Supplied data
# # #
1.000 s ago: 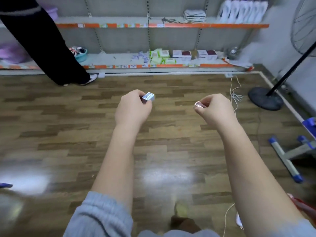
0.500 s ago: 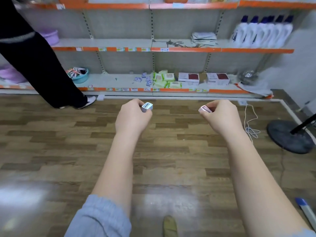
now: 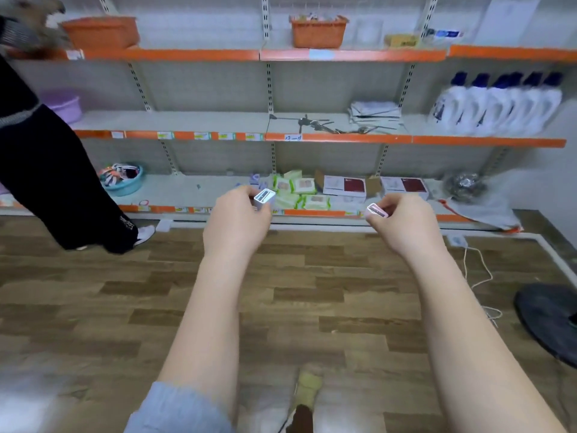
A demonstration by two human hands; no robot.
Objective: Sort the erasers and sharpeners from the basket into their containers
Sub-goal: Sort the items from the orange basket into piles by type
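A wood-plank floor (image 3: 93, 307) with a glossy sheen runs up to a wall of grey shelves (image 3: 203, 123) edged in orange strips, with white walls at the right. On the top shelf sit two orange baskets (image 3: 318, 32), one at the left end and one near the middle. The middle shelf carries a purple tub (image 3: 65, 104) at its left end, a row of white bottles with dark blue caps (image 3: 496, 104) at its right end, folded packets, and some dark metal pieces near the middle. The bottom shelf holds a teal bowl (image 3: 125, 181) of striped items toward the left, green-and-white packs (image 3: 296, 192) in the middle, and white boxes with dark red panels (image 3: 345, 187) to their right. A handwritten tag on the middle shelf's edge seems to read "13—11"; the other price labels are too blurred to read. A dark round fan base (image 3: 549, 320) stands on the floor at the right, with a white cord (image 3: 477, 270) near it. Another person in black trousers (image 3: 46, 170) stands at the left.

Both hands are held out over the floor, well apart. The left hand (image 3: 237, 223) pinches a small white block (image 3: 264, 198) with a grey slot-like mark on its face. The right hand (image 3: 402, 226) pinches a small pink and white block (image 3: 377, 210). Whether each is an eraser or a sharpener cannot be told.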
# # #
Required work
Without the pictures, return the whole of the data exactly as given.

Response box
1.000 s ago: 
0.500 s ago: 
now: 
A demonstration by two human hands; no robot.
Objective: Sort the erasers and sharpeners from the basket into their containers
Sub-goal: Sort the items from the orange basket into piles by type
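A wood-plank floor (image 3: 93, 307) with a glossy sheen runs up to a wall of grey shelves (image 3: 203, 123) edged in orange strips, with white walls at the right. On the top shelf sit two orange baskets (image 3: 318, 32), one at the left end and one near the middle. The middle shelf carries a purple tub (image 3: 65, 104) at its left end, a row of white bottles with dark blue caps (image 3: 496, 104) at its right end, folded packets, and some dark metal pieces near the middle. The bottom shelf holds a teal bowl (image 3: 125, 181) of striped items toward the left, green-and-white packs (image 3: 296, 192) in the middle, and white boxes with dark red panels (image 3: 345, 187) to their right. A handwritten tag on the middle shelf's edge seems to read "13—11"; the other price labels are too blurred to read. A dark round fan base (image 3: 549, 320) stands on the floor at the right, with a white cord (image 3: 477, 270) near it. Another person in black trousers (image 3: 46, 170) stands at the left.

Both hands are held out over the floor, well apart. The left hand (image 3: 237, 223) pinches a small white block (image 3: 264, 198) with a grey slot-like mark on its face. The right hand (image 3: 402, 226) pinches a small pink and white block (image 3: 377, 210). Whether each is an eraser or a sharpener cannot be told.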

There is no more to this exercise.